The trade union which represents a number of staff at the Macmillan Wolds Unit has said the proposed changes at the ward are proving ‘very upsetting’ for the dedicated workers.
The unit’s future is uncertain as a consultation continues about a number of services at Bridlington Hospital, and Unite says the prospect of a transfer into the private sector will threaten the workers’ terms and conditions and job security.
The union believes it adds up to a ‘devastating blow for staff, patients and the local community’.
The consultation process could see East Riding Clinical Commissioning Group move services from the ward to hospitals in Beverley and Goole.

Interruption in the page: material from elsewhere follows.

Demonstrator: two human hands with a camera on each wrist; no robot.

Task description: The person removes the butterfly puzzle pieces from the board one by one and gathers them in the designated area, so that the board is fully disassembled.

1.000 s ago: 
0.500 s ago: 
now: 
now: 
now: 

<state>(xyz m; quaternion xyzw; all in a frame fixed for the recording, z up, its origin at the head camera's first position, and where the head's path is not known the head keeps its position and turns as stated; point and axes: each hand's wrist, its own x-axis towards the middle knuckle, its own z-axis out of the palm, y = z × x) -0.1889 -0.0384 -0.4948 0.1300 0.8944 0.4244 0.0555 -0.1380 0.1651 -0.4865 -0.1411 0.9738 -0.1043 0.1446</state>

Unite is also worried because the Humber NHS Foundation Trust, has lost the community services contract to a private company City Health Trust from April.
In an interview on the Unite website, regional officer Malcolm Hancock said: “None of our members are looking forward to these changes.
“Staff are concerned about whether their terms and conditions will get worse and are worried whether their new employer will accept continued payments into the NHS pension scheme that they’ve paid into for many years.
“The union is trying to find out what is being planned and will be negotiating the best deal possible.
“Everyone is disappointed that they won’t be continuing to work for the NHS and to which they have been very dedicated.
“They worked over Christmas. It’s more than a job and they’re truly committed to looking after the patients.
“Every Unite member at Bridlington is very concerned that some of the services they provide in the public sector may suffer once they move into the private sector, which is, of course, set up to make a profit.
“This will only be achieved by cutting back on the wage bill, meaning less staff, or on the quality of materials used. It is a very upsetting situation that such dedicated workers find themselves facing.”
Healthcare assistant Melanie Williamson will have worked in the NHS for 18 years in January, having spent seven on the Macmillan Ward.
Last year she had her first Christmas break in years.
“I’d like to be off again as it was great,” she told the Unite website. “But the majority of patients can’t just leave and even those able to take a home break require assistance to be discharged.
“My job includes serving meals and helping patients get up and dressed.
“I also assist the physiotherapists as the ward intake includes rehabilitation patients, some of whom do not have any relatives or none that can visit as they don’t have private transport.
“These patients can be especially lonely at Christmas.
“I help patients through their end-of-life process and also work closely, communicate with and support their family members and friends.
“You find patients recall something that they would never tell their family. It is a real privilege to be looking after them in the most personal, sometimes desperate time of their lives.
“Some patients get very upset as they come to the very end of life and all of us in the Macmillan ward combine to provide spiritual support on this journey.”